Inhoudsopgave:
Video: How Far Can We Go? Limits of Humanity. 2024
Terwijl u met functies in R werkt, werkt u soms met enkele objecten die u niet eerst in de werkruimte hebt gemaakt. U gebruikt de argumenten x, mult en FUN alsof het objecten zijn en u maakt een objectpercentage binnen de functie die u na het gebruik van de functie niet kunt vinden in de werkruimte. Dus wat is er aan de hand?
Maak een testcase
Laten we het achterhalen door een klein voorbeeld. Maak eerst een object x en een kleine test () -functie zoals deze:
x <- 1: 5 test <- functie (x) {cat ("Dit is x:", x, "n") rm (x) cat ("Dit is x na verwijderen it: ", x," n ")}
De test () functie doet niet veel. Er is een argument x voor nodig, het drukt het af naar de console, verwijdert het en probeert het opnieuw af te drukken. Je denkt misschien dat deze functie zal mislukken, omdat x verdwijnt na de regel rm (x). Maar nee, als u deze functie probeert, werkt het prima, zoals in het volgende voorbeeld:
Zelfs na het verwijderen van x, kan R nog steeds een andere vinden x dat het kan afdrukken. Als je wat nauwkeuriger kijkt, zie je dat de x die op de tweede regel wordt afgedrukt, niet de x is die je als argument hebt opgegeven, maar de x die je eerder in de werkruimte hebt gemaakt. Hoe kan dat?
Zoek het pad
Als u een functie gebruikt, maakt de functie eerst een tijdelijke
lokale omgeving. Deze lokale omgeving is genest binnen de globale omgeving, wat betekent dat u vanuit die lokale omgeving ook toegang hebt tot elk object uit de globale omgeving. Zodra de functie eindigt, wordt de lokale omgeving vernietigd samen met alle objecten erin.

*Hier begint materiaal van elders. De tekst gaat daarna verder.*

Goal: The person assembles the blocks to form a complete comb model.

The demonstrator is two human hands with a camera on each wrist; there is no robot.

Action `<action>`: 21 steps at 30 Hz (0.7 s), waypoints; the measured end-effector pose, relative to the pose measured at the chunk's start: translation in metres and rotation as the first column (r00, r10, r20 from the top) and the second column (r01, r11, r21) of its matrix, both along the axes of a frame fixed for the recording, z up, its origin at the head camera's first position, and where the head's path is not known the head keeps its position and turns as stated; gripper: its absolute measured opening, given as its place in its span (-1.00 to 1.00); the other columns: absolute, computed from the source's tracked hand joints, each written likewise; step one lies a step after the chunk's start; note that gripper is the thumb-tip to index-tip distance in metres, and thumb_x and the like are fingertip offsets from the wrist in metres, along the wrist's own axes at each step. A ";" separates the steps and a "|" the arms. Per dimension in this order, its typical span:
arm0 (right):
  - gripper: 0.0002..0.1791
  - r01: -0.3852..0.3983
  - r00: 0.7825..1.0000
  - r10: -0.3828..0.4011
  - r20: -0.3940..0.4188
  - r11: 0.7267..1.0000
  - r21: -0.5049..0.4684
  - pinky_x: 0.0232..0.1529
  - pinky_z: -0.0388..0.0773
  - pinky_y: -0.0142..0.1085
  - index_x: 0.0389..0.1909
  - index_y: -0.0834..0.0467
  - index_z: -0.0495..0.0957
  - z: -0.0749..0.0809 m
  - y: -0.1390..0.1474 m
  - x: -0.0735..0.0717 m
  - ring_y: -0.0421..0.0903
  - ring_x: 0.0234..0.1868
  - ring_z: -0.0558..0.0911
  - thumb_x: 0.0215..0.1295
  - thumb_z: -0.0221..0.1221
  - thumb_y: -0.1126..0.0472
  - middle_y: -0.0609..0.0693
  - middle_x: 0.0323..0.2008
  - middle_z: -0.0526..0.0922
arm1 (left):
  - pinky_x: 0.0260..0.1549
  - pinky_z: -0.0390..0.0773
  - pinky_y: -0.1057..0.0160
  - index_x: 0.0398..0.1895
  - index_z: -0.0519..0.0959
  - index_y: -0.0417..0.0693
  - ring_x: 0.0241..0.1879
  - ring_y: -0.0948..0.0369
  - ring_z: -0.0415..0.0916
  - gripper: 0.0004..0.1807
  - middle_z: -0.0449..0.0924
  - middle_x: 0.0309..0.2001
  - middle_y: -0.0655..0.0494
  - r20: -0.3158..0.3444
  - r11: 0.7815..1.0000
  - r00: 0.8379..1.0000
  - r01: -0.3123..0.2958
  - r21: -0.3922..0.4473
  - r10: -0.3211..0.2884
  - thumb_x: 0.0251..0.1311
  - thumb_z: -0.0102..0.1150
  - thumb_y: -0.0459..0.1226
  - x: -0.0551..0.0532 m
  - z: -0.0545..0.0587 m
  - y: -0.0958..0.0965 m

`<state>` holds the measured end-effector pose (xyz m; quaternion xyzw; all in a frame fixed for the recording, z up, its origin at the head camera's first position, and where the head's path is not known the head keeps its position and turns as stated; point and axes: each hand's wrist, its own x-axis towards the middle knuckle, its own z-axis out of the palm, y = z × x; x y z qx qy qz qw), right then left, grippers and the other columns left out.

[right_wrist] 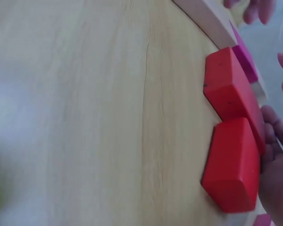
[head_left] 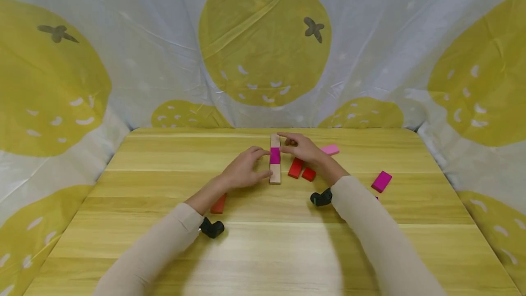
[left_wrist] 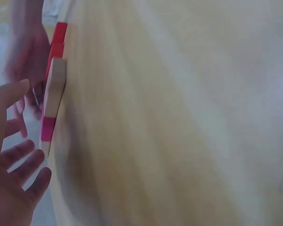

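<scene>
Three blocks lie end to end in a straight row: a plain wooden block nearest, a magenta block in the middle, another plain wooden block at the far end. On the row's left side is my left hand, thumb at the near block and fingertips by the magenta one. Its fingers look spread and relaxed in the left wrist view. My right hand reaches in from the right, index finger stretched toward the far block. Beneath its wrist lie two red blocks.
A pink block lies behind the right wrist. Farther right sits a magenta block, with another magenta piece mostly hidden by the sleeve. An orange-red block shows under the left forearm. Black wrist cameras hang below both sleeves. Patterned cloth surrounds the table.
</scene>
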<state>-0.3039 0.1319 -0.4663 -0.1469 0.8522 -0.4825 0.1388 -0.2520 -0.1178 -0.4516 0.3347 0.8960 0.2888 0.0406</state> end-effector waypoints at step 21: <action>-0.40 -0.147 0.973 0.159 -0.166 0.986 0.084 0.22 0.50 0.12 0.46 0.31 0.38 0.029 0.066 0.042 0.18 0.08 0.60 0.50 0.24 0.18 0.31 0.13 0.57 | 0.49 0.08 0.03 0.54 0.32 -0.21 0.53 -0.03 0.10 0.04 0.22 0.54 -0.09 0.091 0.993 0.990 0.113 -0.041 -0.109 0.08 0.55 0.10 -0.058 -0.003 0.013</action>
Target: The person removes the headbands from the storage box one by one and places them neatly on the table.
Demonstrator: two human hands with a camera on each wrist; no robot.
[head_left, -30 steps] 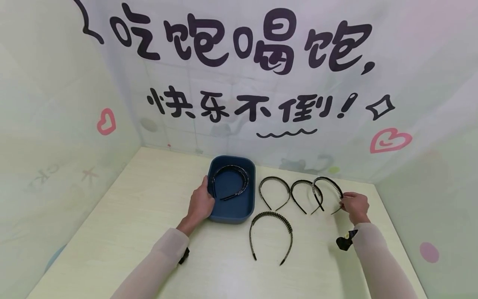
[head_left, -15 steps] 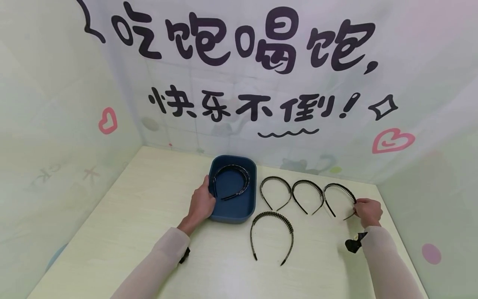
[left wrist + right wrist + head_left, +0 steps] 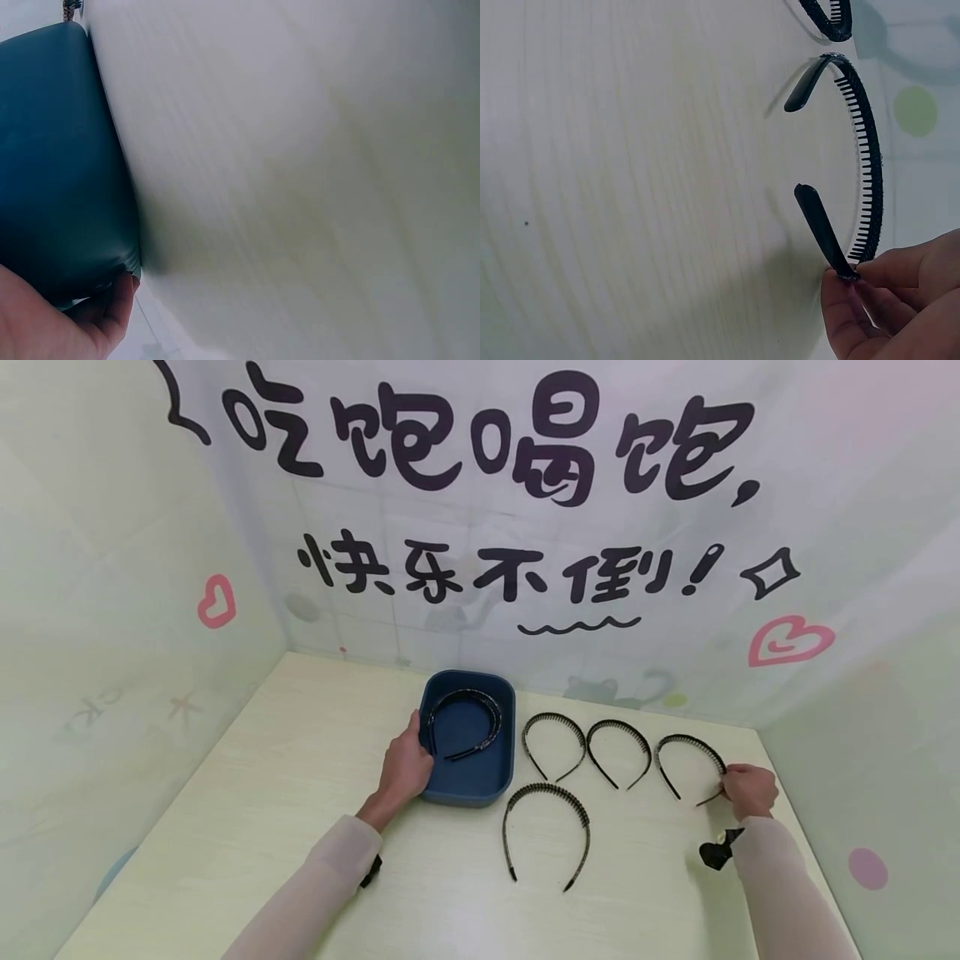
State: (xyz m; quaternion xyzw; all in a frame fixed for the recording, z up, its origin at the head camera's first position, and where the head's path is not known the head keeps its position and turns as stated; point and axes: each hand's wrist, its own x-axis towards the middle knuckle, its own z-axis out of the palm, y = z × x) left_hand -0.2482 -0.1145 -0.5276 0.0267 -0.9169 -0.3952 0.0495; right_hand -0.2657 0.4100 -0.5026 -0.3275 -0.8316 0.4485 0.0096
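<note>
On the left of the head view, my left hand (image 3: 406, 766) grips the side wall of a blue plastic bin (image 3: 487, 781). In the left wrist view its fingers (image 3: 114, 319) curl at the bin's corner. Inside the bin lie dark, glittery headbands (image 3: 497, 718), stacked together. At the far right, my right hand (image 3: 752, 789) pinches one arm of a black toothed headband (image 3: 688, 738) between thumb and fingers. The right wrist view shows this headband (image 3: 877, 165) with its comb teeth facing inward and its two tips pointing away from the back wall.
Two toothed headbands (image 3: 553, 717) (image 3: 619, 724) lie in a row between the bin and the held one. A wider headband (image 3: 547, 788) lies in front of them. A printed curtain (image 3: 465, 635) rises behind the pale wooden table (image 3: 300, 735).
My right hand has carried the headband right and slightly toward me, off its overlap with the neighbouring headband to a spot apart at the row's end. My left hand and the bin stay put.
</note>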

bovenliggende omgeving. Als u vanuit de werkruimte een functie oproept via een script of via de opdrachtregel, is deze bovenliggende omgeving de globale omgeving. Als R een objectnaam ziet die wordt vermeld in een willekeurige code in de functie, zoekt deze eerst in de lokale omgeving. Omdat het een object x daar vindt, wordt het gebruikt voor de eerste cat () -instructie. In de volgende regel verwijdert R dat object x. Dus wanneer R de derde regel bereikt, kan het object x in de lokale omgeving niet meer vinden. Geen probleem. R gaat de stapel omgevingen op en controleert of er in de globale omgeving iets als een x voorkomt. Omdat het daar een x kan vinden, wordt dat in de tweede cat () -instructie gebruikt.
Als u rm () in een functie gebruikt, verwijdert rm () standaard alleen objecten binnen die functie.Op deze manier kunt u voorkomen dat er onvoldoende geheugen beschikbaar is wanneer u functies schrijft die moeten werken aan enorme datasets. U kunt meteen grote tijdelijke objecten verwijderen in plaats van te wachten tot de functie aan het einde is voltooid.